2.3.3. Les effets théoriques

Entre les deux modèles théoriques du rapport doxa/discours, les points de convergence sont nombreux. Nous mentionnerons ici ceux qui autorisent une conjecture de travail forte. Les développements ultérieurs de la philosophie analytique et, simultanément, ceux du marxisme européen (italien et français) concourent à renouveler la question du langage et, incidemment celle de la reproduction sociale dans une perspective jusque-là inédite. Les voies de rapprochement entre ces deux modèles nous paraissent être de nature à mettre en contact certains de leur concepts opératoires. La liaison doxa/discours engage les deux champs théoriques, à condition toutefois d'expliciter ici certaines équivalences. Nous poserons ici l'équivalence sens commun/idéologie et l'équivalence discours/performativité. Ceci implique préalablement de considérer le rôle éminent des pratiques discursives (plus exactement des procès énonciatifs engagés par ce biais), de sorte à analyser le sens commun (plus exactement les formations doxiques qui en résultent) comme la dimension discursive de l'idéologie. D'autre part, ces deux équivalences induisent un second parallèle qui consiste à poser le caractère efficient des idéologies pour autant qu'elles se réalisent en discours, et, compte tenu du fait que les discours mettent en oeuvre une dimension pragmatique prévalente.

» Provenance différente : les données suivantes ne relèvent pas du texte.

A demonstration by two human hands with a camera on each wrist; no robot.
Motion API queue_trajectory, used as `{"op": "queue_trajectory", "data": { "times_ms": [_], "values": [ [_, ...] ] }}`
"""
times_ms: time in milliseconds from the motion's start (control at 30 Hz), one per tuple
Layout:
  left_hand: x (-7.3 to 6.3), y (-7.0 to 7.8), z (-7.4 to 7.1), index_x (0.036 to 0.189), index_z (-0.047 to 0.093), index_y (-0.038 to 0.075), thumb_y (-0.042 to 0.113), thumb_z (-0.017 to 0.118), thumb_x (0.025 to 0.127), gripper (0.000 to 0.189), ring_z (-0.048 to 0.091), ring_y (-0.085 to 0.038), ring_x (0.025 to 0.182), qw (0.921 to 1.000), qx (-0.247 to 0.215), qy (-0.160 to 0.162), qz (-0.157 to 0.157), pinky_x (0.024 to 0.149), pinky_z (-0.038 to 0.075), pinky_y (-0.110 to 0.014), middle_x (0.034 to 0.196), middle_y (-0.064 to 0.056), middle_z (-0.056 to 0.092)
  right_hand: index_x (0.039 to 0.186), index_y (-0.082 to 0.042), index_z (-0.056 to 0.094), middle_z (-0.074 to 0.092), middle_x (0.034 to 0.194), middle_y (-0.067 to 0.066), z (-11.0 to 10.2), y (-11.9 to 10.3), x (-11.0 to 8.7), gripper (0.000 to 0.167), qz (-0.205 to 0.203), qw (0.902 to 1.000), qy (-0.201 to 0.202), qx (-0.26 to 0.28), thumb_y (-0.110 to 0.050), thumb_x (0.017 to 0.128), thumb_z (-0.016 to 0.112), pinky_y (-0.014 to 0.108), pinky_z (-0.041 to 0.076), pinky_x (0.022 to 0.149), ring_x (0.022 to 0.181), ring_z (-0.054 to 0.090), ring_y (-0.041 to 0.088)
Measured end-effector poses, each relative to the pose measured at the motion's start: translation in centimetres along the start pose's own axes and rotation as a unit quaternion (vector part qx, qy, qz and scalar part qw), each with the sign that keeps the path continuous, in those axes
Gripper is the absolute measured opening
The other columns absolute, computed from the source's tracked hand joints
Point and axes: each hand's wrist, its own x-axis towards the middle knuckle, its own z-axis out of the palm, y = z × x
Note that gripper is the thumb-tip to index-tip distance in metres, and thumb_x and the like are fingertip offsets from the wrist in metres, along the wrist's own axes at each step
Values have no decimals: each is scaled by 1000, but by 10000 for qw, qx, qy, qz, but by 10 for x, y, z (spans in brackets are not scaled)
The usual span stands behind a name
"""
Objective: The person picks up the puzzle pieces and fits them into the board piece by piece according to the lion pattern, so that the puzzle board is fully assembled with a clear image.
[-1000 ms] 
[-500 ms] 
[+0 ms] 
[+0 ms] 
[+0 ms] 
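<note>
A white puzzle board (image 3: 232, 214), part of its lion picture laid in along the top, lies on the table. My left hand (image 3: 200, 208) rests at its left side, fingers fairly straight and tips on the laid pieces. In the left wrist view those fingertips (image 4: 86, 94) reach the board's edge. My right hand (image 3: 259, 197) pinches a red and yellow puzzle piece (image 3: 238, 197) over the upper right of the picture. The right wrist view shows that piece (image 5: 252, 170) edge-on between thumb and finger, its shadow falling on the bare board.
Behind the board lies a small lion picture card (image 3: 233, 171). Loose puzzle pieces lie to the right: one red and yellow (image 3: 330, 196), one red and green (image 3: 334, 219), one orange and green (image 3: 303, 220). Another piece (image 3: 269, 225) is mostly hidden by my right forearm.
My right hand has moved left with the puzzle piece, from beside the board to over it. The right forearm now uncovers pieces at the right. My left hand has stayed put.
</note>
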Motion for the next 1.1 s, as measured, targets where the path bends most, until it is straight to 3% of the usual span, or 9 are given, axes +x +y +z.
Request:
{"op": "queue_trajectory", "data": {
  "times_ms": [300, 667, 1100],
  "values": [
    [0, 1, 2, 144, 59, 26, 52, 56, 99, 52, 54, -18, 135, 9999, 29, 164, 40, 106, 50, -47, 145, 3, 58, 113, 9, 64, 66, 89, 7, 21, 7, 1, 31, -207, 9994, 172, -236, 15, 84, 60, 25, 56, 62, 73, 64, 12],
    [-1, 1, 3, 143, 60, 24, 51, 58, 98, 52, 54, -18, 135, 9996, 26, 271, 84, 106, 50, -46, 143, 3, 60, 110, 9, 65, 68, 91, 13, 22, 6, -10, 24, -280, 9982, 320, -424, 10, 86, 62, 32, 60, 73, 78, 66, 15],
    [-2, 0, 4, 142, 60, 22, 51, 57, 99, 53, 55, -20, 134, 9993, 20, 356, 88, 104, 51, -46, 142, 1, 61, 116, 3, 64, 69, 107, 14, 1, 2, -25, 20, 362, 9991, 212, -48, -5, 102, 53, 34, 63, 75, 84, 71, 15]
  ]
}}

Quant au moyen terme qui justifie en théorie, comme dans le champ des pratiques, la liaison doxa/discours, nous dirons qu'il consiste dans le procès de reconnaissance inhérent à la réussite de tout procès énonciatif. La mise en discours suppose autant qu'elle implique la production d'évidences ainsi exposées/offertes à la reconnaissance du destinataire [71]. Dans cette optique la fonction représentative du discours consiste dans la garantie sémiotique de cette reconnaissance qui seule préside aux finalités pragmatiques des pratiques discursives. C'est dans le moment spéculaire de ce procès de reconnaissance que tient la production du sens [72] :

En schéma :

 

 

Arrière-plan topique

Reconnaissance

 

Doxa
(Dispositif de topoi) 

 

Discours
(représentations efficientes/
/réalité discursive)

 

 

(re) production de la réalité

 

Fig.6 : Doxa et pratique non linguistique

3. L'espace théorique de la fonction critique : le modèle discursif 2

La définition de la relation doxa/discours appelle une redéfinition de la fonction critique dans les cadres mêmes de cette théorie. De fait, la délimitation de la notion de réalité discursive -lieu et vecteur de reproduction de la réalité historique- conduit à une inscription de la pratique critique dans le champ des pratiques discursives. C'est dans cette perspective que nous envisageons de repenser le statut et le rôle que l'analyse du discours est amenée à jouer dans le champ des sciences sociales et d'une théorie critique de la société.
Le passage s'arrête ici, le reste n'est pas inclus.